## Work task
Beginning with the line that holds "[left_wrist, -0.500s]", set down each line of the data below through the very last, exactly as given, and nothing beyond that.

*** Raw data ***

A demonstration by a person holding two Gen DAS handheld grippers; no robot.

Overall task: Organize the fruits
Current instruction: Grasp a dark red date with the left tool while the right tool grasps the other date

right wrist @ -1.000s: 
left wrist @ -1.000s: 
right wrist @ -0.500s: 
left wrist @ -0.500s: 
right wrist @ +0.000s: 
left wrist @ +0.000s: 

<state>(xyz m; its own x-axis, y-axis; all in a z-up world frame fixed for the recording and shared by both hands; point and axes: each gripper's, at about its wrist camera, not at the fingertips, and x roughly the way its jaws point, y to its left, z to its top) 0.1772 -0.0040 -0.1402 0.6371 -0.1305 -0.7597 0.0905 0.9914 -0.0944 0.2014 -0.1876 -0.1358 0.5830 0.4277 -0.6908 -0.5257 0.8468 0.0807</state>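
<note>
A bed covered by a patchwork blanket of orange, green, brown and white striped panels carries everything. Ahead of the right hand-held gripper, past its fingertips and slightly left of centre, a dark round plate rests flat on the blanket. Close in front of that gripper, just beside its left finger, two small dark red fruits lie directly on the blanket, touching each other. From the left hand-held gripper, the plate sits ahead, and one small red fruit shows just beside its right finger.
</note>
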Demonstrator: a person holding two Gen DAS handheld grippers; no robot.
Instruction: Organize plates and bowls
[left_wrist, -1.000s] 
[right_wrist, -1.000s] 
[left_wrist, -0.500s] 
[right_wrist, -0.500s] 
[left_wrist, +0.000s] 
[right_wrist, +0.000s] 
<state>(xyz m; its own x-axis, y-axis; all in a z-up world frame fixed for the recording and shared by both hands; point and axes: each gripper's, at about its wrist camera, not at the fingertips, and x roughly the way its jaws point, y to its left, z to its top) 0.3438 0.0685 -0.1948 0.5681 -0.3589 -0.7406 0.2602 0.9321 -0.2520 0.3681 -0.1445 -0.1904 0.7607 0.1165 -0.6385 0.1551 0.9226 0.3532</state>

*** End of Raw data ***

## Solution to this problem
[left_wrist, -0.500s] 
[right_wrist, -0.500s] 
[left_wrist, +0.000s] 
[right_wrist, +0.000s] 
<state>(xyz m; its own x-axis, y-axis; all in a z-up world frame fixed for the recording and shared by both hands; point and axes: each gripper's, at about its wrist camera, not at the fingertips, and x roughly the way its jaws point, y to its left, z to its top) 0.3438 0.0685 -0.1948 0.5681 -0.3589 -0.7406 0.2602 0.9321 -0.2520 0.3681 -0.1445 -0.1904 0.7607 0.1165 -0.6385 0.1551 0.9226 0.3532</state>

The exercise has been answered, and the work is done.